# [WHAT YOU HAVE TO DO]
Keep every word of the listing and drop the images when you write it out.

━━━━━━━━━━━━━━━━━━━━━━━━━━━━━━

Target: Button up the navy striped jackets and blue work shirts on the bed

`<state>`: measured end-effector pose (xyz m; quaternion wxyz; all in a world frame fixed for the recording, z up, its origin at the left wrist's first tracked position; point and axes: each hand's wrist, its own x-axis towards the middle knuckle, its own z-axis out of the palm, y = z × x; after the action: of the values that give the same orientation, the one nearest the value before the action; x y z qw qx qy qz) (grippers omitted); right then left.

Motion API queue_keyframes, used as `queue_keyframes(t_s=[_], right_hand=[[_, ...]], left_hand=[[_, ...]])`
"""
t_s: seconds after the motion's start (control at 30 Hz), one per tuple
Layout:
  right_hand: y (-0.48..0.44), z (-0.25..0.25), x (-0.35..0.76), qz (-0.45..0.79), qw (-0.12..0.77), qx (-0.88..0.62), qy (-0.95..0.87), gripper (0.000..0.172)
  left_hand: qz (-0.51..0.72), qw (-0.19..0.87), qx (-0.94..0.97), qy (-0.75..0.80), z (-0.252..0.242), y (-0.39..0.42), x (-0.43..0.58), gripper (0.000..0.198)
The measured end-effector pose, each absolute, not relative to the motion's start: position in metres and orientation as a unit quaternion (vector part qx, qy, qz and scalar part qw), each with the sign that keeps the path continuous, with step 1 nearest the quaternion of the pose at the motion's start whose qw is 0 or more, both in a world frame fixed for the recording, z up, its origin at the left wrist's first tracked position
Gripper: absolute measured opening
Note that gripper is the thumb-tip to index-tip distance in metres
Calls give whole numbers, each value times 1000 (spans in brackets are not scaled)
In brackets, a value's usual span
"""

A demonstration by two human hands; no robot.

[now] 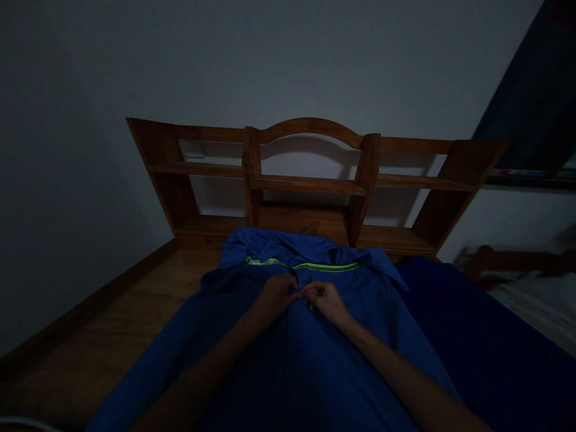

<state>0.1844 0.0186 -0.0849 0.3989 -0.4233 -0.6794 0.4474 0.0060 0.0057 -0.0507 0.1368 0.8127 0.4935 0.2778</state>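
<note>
A blue jacket (288,354) with a bright green stripe across its chest lies spread flat on a wooden surface (135,318), collar away from me. My left hand (275,295) and my right hand (324,300) meet at the jacket's front opening just below the stripe. Both hands have their fingers curled in a pinch on the fabric edges there. What exactly sits between the fingertips is too dark to make out.
A wooden headboard with shelves (310,180) stands against the white wall behind the jacket. Dark blue cloth (486,336) covers the right side. Another wooden frame (513,261) shows at far right. The room is dim.
</note>
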Motion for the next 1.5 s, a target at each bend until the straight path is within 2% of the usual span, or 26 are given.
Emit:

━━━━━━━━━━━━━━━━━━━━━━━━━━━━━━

# [WRITTEN RESPONSE]
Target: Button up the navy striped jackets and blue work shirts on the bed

`<state>`: measured end-effector pose (xyz m; quaternion wxyz; all in a world frame fixed for the recording, z up, its origin at the left wrist's first tracked position; point and axes: each hand's wrist, its own x-axis towards the middle knuckle, its own z-axis out of the palm, y = z × x; after the action: of the values that give the same orientation, the one nearest the value before the action; x y z qw qx qy qz) (grippers omitted); right then left.

Motion API queue_keyframes, used as `queue_keyframes(t_s=[_], right_hand=[[_, ...]], left_hand=[[_, ...]])`
"""
t_s: seconds after the motion's start (control at 30 Hz), one per tuple
Layout:
  right_hand: y (-0.48..0.44), z (-0.25..0.25), x (-0.35..0.76), qz (-0.45..0.79), qw (-0.12..0.77), qx (-0.88..0.62), qy (-0.95..0.87), gripper (0.000..0.172)
  left_hand: qz (-0.51..0.72), qw (-0.19..0.87), qx (-0.94..0.97), qy (-0.75..0.80), z (-0.252..0.242), y (-0.39..0.42), x (-0.43..0.58), gripper (0.000..0.198)
The measured end-effector pose, each absolute, not relative to the motion's start: position in metres and orientation as a unit quaternion (vector part qx, qy, qz and scalar part qw), each with the sign that keeps the path continuous, with step 1 nearest the quaternion of the pose at the motion's start whose qw is 0 or more, both in a world frame fixed for the recording, z up, its origin at the left wrist's first tracked position
Gripper: absolute measured opening
Note that gripper is the thumb-tip to index-tip distance in metres
Calls give whole numbers, each value times 1000 (spans in brackets are not scaled)
In brackets, a value's usual span
"""

A demonstration by two human hands; no robot.

[now] 

<state>0.1844 0.0186 -0.0849 0.3989 -0.4233 -0.6794 0.4474 0.0060 0.0057 -0.0507 0.1368 0.8127 0.4935 0.2778</state>
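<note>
A blue jacket (288,354) with a bright green stripe across its chest lies spread flat on a wooden surface (135,318), collar away from me. My left hand (275,295) and my right hand (324,300) meet at the jacket's front opening just below the stripe. Both hands have their fingers curled in a pinch on the fabric edges there. What exactly sits between the fingertips is too dark to make out.
A wooden headboard with shelves (310,180) stands against the white wall behind the jacket. Dark blue cloth (486,336) covers the right side. Another wooden frame (513,261) shows at far right. The room is dim.
</note>
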Motion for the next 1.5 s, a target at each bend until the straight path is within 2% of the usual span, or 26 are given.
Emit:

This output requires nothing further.